> _Task goal_:
Once the line with "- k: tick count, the" is found in the entries below, repeat it and each following line exactly, up to and including the line with "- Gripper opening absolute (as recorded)". Add no other lines.
═══
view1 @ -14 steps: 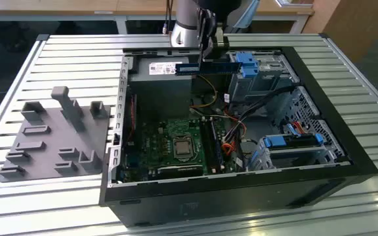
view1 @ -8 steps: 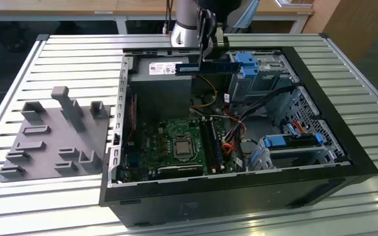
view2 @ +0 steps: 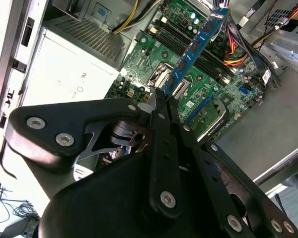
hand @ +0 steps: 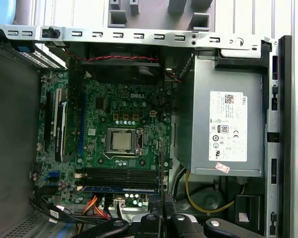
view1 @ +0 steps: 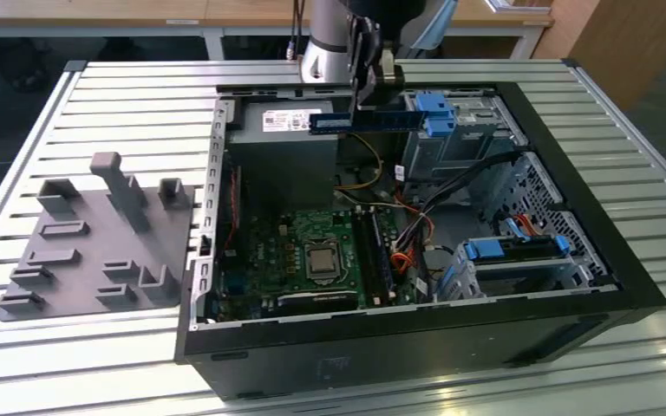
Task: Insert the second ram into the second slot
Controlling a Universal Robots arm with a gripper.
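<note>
Jaws closed on the second ram (view2: 192, 48); my gripper (view2: 162, 102) pinches it along its long edge. Exterior view: stick (view1: 362, 121) is level under the gripper (view1: 363, 106), in the air well above the motherboard (view1: 298, 256), clear of it. First wrist view: the stick's thin edge (hand: 160, 166) runs crosswise over the motherboard's memory slots (hand: 120, 175).

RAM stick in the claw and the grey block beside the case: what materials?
Second ram: blue circuit board by the look, semi-gloss, black chips along it. Grey block: probably matte plastic, uniformly dull, no metallic shine; cannot be sure.
</note>
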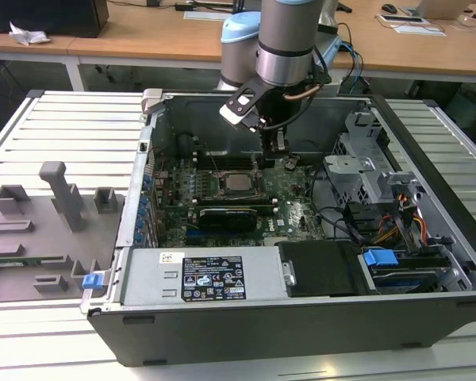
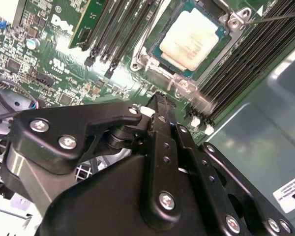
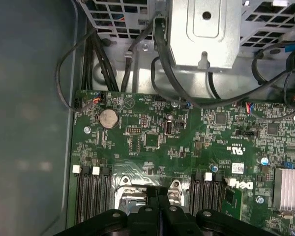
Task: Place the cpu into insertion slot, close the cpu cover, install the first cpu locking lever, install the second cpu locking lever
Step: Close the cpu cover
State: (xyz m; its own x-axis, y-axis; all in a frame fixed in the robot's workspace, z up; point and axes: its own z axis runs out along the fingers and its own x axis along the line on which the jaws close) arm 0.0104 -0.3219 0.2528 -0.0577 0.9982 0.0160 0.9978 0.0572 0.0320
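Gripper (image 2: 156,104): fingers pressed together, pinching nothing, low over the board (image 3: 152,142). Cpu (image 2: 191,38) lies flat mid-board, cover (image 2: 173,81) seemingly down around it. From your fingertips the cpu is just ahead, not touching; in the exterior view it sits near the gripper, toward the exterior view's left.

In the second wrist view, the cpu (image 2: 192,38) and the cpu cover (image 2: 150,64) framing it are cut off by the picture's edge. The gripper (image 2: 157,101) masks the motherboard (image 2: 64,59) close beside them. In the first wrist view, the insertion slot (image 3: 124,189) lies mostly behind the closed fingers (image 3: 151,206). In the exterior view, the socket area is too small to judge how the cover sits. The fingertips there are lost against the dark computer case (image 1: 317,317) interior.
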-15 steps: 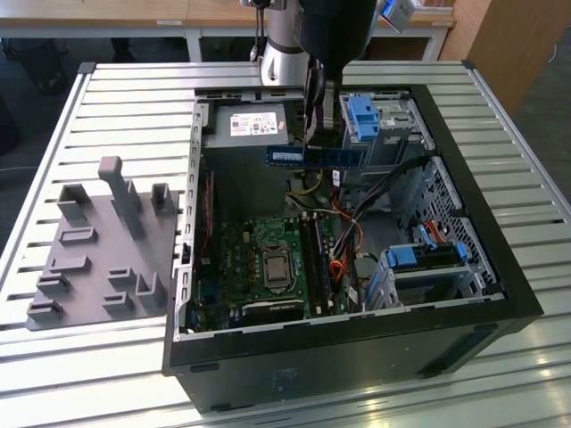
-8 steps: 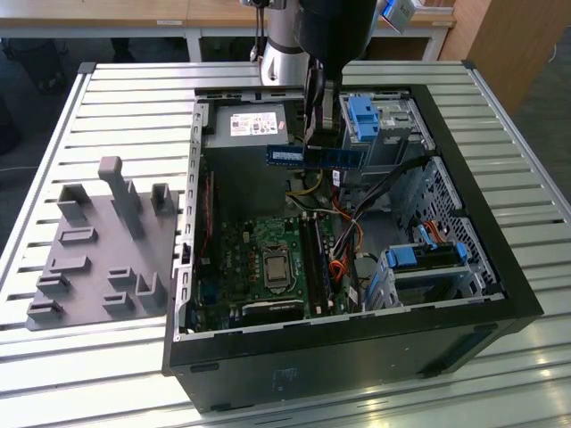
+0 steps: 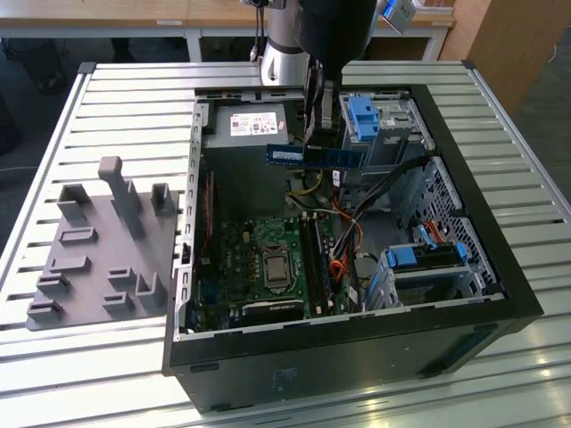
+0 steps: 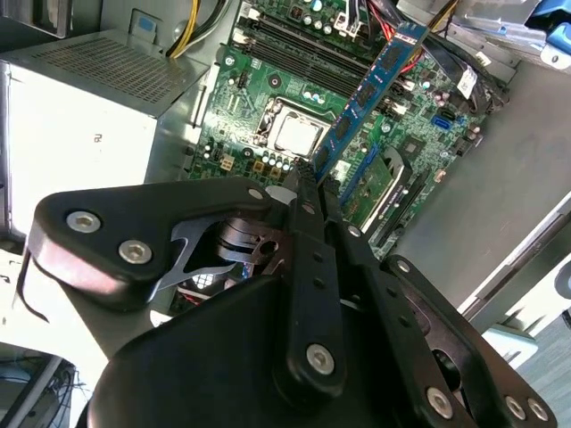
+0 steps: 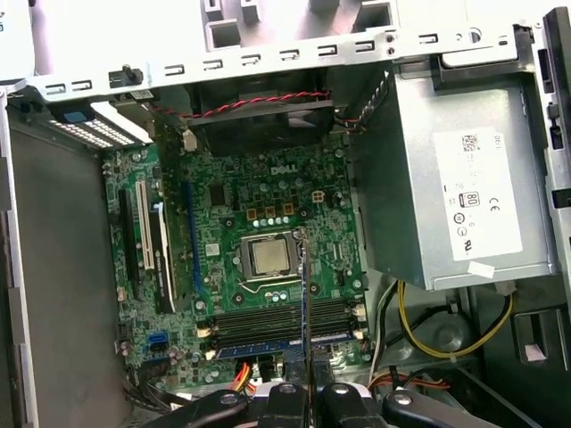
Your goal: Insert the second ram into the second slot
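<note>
The claw [image 3: 312, 143] is closed on the second ram [image 3: 343, 158], pinching it near the middle of its length. The blue stick hangs level above the open computer case [image 3: 357, 357], up near the grey power supply [image 3: 254, 134] and clear of the motherboard [image 3: 241, 259] below. In the second wrist view the dark fingers [image 4: 308, 232] meet on one end of the stick [image 4: 370, 89], which reaches out over the green board. In the first wrist view the stick shows edge-on as a thin blue line [image 5: 304, 294] rising from the claw [image 5: 308, 392]. There it crosses the memory slots [image 5: 259, 319] just beside the processor socket [image 5: 270, 257]. It is not seated in any slot. The case lies on its side on the slatted tabletop [image 3: 125, 89], with a grey fixture [image 3: 98, 259] beside it toward the exterior view's left.
</note>
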Motion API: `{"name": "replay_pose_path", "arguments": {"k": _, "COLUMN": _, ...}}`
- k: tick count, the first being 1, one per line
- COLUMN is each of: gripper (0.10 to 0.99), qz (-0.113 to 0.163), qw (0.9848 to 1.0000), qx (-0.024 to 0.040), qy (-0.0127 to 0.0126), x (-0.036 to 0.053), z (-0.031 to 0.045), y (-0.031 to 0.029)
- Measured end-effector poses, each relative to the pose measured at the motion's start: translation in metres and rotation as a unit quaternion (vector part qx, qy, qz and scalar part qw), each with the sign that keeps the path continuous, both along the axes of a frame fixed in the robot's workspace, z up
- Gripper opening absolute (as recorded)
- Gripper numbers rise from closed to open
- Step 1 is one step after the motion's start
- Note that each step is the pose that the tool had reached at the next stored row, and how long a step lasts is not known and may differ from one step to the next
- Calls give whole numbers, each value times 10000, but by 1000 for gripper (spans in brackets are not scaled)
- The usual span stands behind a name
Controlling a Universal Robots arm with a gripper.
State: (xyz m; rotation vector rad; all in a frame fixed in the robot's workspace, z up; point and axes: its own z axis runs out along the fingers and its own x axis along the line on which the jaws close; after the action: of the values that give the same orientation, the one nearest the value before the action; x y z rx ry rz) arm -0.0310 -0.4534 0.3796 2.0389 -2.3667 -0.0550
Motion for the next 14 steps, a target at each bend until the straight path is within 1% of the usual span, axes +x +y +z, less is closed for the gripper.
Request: {"name": "replay_pose_path", "arguments": {"k": 14, "gripper": 137, "qz": -141, "qw": 9999, "qx": 0, "qy": 0, "x": 0, "z": 0, "y": 0}}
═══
> _Exercise response_:
- k: tick count, the first being 1, one per line
- COLUMN is each of: gripper (0.10 to 0.99), qz (-0.113 to 0.163), qw (0.9848 to 1.0000), qx (-0.024 to 0.040), qy (-0.0127 to 0.0126), x (-0.036 to 0.053), z (-0.031 to 0.045), y (-0.031 to 0.029)
- Measured end-effector poses, each relative to the pose measured at the motion's start: translation in metres and rotation as a unit quaternion (vector part qx, qy, qz and scalar part qw), each with the sign that keeps the path continuous, both along the axes of a frame fixed in the robot's workspace, z up
- Gripper opening absolute (as recorded)

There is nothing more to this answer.